My law school, perhaps because it is relatively fortunate financially, has lunches for everything --speakers from inside, speakers from outside, faculty interviews, staff interviews, new babies, high school graduations, acceptance of articles, having had a good class, setting your personal best for beer pong, catching the biggest fish at the annual faculty fishoff, divorces, pet births, speakers at other schools, going up in the rankings, almost going up in the rankings, helping students in trouble but do not know it, surpassing 10,000 steps on your Fitbit. Trust me, this is a partial list and does not count the countless efforts to feed the students or the ubiquitous plastic trays and tops that contain the food much of which is uneaten.

But the main thing we do is choke orca. Yes we eat off of, drink from, and lift our food with plastic. So let's say 40 weeks of 2 lunches a week and 25 people eating. (These are conservative estimates.) I think that adds up to 2000 plastic plates s+ 2000 plastic forks + 2000 plastic spoons + 2000 plastic cups + 2000 plastic knives in just one year. If you are counting that is 10,000 chunks of plastic each year. And since this has gone on as long as I can remember -- let's say 5 years -- we have contributed 50,000 chucks of plastic to the environment that will biodegrade sometime after Trump finishes off the earth. So, I guess in a way it does not matter.

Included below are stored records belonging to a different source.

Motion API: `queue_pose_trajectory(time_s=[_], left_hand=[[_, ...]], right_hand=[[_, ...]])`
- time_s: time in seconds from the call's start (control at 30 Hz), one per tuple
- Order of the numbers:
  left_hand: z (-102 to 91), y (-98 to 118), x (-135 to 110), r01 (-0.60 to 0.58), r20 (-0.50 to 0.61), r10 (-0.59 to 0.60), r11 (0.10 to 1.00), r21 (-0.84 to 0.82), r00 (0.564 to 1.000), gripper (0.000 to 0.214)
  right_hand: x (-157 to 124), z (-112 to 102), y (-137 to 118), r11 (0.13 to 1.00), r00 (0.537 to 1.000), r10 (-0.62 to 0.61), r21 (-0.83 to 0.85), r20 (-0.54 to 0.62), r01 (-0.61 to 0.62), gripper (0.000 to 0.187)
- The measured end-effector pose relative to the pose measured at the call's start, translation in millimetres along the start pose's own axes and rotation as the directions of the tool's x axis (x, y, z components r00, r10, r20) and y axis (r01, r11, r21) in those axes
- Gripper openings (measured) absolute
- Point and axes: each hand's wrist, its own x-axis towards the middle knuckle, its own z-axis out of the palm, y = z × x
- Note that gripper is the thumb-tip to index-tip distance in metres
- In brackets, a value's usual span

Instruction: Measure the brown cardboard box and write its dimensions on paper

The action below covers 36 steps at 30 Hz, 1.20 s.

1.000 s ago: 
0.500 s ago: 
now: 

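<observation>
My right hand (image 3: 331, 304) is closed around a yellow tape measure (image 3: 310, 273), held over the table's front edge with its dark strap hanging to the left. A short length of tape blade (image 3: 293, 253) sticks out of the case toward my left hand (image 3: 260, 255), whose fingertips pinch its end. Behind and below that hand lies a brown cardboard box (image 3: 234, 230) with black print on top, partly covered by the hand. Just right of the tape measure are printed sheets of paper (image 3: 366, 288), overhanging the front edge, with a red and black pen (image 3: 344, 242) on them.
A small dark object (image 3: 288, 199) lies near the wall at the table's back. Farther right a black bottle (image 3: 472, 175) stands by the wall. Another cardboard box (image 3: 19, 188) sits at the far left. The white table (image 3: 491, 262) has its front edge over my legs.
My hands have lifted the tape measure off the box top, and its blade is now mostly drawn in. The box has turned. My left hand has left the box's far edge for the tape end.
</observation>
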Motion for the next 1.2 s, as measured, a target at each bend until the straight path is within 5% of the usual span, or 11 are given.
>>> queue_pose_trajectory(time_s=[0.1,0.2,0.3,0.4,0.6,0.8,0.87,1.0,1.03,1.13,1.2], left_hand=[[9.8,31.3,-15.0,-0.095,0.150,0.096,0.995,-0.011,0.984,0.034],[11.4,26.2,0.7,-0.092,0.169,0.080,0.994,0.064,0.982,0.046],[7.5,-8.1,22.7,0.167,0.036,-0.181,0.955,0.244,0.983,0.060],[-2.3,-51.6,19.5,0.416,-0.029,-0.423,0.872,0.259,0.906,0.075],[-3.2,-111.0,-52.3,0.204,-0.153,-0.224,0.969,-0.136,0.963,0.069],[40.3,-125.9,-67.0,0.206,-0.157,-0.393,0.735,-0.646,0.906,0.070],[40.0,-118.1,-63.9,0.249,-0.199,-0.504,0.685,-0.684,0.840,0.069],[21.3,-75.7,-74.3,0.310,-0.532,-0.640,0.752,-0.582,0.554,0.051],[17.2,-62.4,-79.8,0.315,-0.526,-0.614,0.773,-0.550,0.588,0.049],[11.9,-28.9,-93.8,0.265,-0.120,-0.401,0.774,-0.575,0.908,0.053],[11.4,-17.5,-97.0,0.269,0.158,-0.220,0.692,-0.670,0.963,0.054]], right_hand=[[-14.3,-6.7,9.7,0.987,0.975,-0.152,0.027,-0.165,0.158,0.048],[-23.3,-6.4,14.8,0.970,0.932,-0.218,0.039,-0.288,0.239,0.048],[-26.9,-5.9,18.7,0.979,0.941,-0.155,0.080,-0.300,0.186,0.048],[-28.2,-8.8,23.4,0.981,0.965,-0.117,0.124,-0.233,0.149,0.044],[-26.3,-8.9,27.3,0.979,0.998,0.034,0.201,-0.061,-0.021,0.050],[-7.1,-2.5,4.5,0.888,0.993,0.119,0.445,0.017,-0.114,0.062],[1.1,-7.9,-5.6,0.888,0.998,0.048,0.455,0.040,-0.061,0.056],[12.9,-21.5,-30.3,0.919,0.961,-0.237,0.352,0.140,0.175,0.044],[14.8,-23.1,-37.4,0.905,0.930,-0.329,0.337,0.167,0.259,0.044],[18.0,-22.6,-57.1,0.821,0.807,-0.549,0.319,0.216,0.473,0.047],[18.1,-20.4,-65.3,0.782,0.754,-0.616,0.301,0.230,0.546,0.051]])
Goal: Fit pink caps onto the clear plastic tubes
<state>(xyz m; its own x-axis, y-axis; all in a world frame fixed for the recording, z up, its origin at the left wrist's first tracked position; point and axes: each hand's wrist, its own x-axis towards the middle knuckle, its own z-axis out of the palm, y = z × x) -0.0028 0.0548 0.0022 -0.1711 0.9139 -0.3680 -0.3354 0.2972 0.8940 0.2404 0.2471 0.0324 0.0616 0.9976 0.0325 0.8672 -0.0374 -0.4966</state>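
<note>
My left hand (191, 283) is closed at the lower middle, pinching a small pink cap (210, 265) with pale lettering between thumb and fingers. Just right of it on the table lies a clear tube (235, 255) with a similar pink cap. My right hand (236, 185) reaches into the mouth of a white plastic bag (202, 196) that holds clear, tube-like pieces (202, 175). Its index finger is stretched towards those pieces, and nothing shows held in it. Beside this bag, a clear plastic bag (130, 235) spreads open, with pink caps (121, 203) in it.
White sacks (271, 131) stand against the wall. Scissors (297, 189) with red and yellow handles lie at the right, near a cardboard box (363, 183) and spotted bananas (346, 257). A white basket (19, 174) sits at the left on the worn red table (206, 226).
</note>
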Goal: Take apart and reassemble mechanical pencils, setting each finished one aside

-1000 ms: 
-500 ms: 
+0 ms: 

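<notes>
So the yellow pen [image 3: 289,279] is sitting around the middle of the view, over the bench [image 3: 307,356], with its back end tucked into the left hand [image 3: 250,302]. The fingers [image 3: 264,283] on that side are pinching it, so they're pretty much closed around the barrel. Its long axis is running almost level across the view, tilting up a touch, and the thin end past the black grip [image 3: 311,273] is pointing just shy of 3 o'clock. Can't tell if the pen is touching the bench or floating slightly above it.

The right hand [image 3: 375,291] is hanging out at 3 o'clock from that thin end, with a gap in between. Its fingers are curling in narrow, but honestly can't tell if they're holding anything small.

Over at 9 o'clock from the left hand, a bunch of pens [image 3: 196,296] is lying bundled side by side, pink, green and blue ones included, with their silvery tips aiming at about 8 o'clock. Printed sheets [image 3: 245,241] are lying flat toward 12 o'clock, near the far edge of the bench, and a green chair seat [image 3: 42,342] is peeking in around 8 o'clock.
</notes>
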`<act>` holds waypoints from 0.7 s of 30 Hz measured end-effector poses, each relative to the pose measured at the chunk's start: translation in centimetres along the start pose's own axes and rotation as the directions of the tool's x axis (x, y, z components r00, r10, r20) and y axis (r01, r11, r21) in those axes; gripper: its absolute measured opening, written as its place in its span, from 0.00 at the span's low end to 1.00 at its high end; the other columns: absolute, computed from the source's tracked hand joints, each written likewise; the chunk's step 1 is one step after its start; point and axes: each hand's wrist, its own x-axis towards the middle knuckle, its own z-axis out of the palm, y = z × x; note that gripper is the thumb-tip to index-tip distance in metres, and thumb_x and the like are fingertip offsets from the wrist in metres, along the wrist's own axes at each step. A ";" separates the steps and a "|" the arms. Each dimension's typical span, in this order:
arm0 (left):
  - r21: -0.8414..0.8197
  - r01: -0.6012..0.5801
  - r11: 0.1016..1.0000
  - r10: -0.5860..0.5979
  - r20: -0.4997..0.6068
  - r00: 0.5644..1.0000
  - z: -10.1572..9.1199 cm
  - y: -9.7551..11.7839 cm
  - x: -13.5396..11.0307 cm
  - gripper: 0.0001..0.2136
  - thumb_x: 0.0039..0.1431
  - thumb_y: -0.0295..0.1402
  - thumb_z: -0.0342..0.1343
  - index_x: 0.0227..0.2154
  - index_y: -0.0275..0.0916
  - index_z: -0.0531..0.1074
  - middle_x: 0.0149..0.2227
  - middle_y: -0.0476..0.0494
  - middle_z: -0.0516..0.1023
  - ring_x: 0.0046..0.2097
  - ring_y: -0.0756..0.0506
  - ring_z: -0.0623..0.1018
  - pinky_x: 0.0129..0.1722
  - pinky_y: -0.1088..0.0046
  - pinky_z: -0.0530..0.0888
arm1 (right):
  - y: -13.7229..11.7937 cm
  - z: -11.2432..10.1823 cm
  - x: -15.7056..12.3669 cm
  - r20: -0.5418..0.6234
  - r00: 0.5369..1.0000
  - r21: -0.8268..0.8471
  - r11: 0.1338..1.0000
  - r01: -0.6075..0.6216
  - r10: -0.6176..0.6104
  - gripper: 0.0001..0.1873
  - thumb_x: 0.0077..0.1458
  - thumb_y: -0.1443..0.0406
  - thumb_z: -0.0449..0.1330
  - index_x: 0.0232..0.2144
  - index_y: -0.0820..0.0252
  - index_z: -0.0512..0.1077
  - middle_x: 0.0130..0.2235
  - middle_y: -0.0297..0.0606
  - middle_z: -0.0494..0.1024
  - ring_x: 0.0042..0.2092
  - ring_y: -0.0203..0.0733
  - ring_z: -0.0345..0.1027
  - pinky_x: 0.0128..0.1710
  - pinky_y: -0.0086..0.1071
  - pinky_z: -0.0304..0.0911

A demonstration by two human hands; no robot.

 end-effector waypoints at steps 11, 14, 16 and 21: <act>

But it could matter! What if not only the Law School but the entire University and not just the University but all Universities decided no more single use plastics. When you get down to it there are climate deniers who say so expressly and there are climate deniers who say it by their actions. Looks like academics fall in the second category or maybe they just do not give a fuck. [And please no comments that I should try to initiate change. I have.]